By Emmet Pierson, Jr.
The coronavirus pandemic exposed extreme disparities in housing options and availability for our working class and disadvantaged populations. In many neighborhoods across the country, lack of access to quality housing is an unofficial “state of emergency” with no clear direction of how to address the problem.
Good housing options are not available at a price point that an increasing number of individuals and families can afford while having enough money remaining to meet their basic needs or create savings. A a majority of these households live paycheck-to-paycheck and are just one setback or unexpected expense away from being unable to pay their rent or mortgage.
A Joint Center for Housing Studies of Harvard University, “America’s Rental Housing 2020,” reports that one in four renters spent more than half of their incomes on housing in 2018.1
To meet the 30-percent-of-income affordability standard, a household earning $30,000 a year would have to pay no more than $750 a month for housing costs, while a household earning $45,000 would have to pay no more than $1,125. As the stock of units charging such low rents continues to decline, it is increasingly difficult for households with modest incomes to find housing that is within their means. JCHS of Harvard University, America’s Rental Housing 2020
Millions more live in a state of housing uncertainty, described as living with a friend or family member, experiencing frequent moves, having trouble paying rent or being without consistent employment. A full-time Kansas City-area employee making Missouri’s 2021 minimum-wage of $10.30 per hour does not have a high enough income to afford a market-priced, two-bedroom home in any county of the metro.

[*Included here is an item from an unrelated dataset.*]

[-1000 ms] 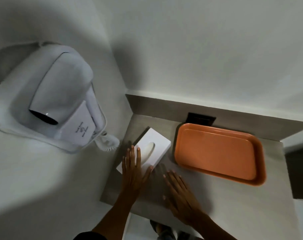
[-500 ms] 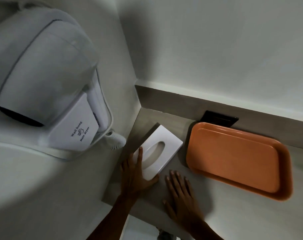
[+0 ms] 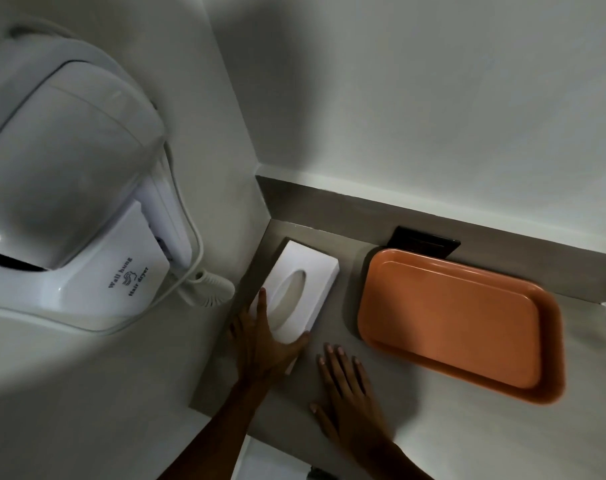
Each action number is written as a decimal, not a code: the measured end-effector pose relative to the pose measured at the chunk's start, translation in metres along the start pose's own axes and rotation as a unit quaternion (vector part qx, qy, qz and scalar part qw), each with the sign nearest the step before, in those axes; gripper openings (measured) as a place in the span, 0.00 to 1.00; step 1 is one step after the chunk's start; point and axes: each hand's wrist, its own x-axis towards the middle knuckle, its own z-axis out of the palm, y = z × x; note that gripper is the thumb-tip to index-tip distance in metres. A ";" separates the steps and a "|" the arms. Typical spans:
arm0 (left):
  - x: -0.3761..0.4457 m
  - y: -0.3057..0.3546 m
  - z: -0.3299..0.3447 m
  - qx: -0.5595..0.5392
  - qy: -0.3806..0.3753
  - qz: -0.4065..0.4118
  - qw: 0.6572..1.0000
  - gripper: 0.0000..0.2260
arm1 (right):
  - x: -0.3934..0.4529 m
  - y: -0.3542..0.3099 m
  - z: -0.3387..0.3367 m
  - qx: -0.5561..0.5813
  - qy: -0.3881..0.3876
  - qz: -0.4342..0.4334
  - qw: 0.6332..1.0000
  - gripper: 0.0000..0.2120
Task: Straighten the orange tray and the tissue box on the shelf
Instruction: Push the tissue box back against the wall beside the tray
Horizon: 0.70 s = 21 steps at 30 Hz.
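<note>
A white tissue box [image 3: 303,277] with an oval slot lies on the grey shelf [image 3: 433,427], close to the left wall and nearly parallel to it. My left hand [image 3: 263,344] grips its near end, thumb on the right side and fingers along the left side. Beside it my right hand [image 3: 346,393] rests flat on the shelf, fingers spread, holding nothing. The empty orange tray [image 3: 457,320] sits to the right of the box, slightly skewed to the back wall.
A white wall-hung hair dryer [image 3: 69,202] fills the left wall, its handle end [image 3: 211,289] just above the shelf's left edge. A black socket plate [image 3: 422,242] sits on the back ledge behind the tray. The shelf's right end meets a step in the wall.
My left hand has slid the tissue box back toward the corner and turned it more in line with the left wall. The right hand stays flat on the shelf. The camera has moved closer.
</note>
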 end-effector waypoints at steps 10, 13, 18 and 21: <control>0.044 0.043 -0.003 0.010 0.066 -0.055 0.996 0.57 | -0.001 -0.001 0.000 0.009 0.003 -0.002 1.000 0.40; 0.053 0.046 -0.001 0.015 0.074 -0.058 0.995 0.57 | -0.001 -0.001 -0.002 0.012 0.005 0.001 1.000 0.38; 0.063 0.046 0.004 0.021 0.079 -0.054 0.995 0.57 | -0.001 -0.002 -0.003 0.010 0.001 0.006 1.000 0.39; 0.070 0.046 0.006 0.033 0.079 -0.048 0.995 0.58 | -0.001 -0.003 -0.001 0.010 0.000 0.008 1.000 0.39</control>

That is according to the National Low Income Housing Coalition’s “Out of Reach: The High Cost of Housing 2021” report issued in July that shows the hourly wage would have to be $16.66 per hour to afford a two-bedroom rental home or, the employee would have to work a 65-hour work week at the current minimum wage to afford the same home.2
National Low Income Housing Coalition, Out of Reach: The High Cost of Housing 2021
While solutions at the federal level go wanting, some progress has been made locally to address the challenge of access to quality housing for Kansas City-area, lower- and middle-income individuals and families.
In 2017, Kansas City, Missouri, voters passed the Central City Economic Development (CCED) sales tax, which imposes a 1/8th percent sales tax to fund economic development projects in Kansas City’s urban core, which has experienced disinvestment and redlining for decades. In each of its annual rounds of funding, CCED-derived revenue has spurred the rehabilitation or addition of affordable housing choice in our urban residential neighborhoods including single-family and cottage-style homes, apartments, townhomes, assisted living, senior living and homes accommodating the disabled.
Within CBKC there has always been a strong focus on quality, affordable housing. Since our beginning in 1991, we have leveraged our role as a strong, stable and experienced community development corporation to add more than 750 housing units, primarily apartments and townhomes, either through complete renovation of substandard housing or new construction.
Community Builders’ $225 million investment in urban renewal over the years has earned recognition and respect on the national community development stage. We take seriously our responsibility in economic development access and advocacy for Kansas City’s east side and see that there is no better time than now to partner-up and scale-up.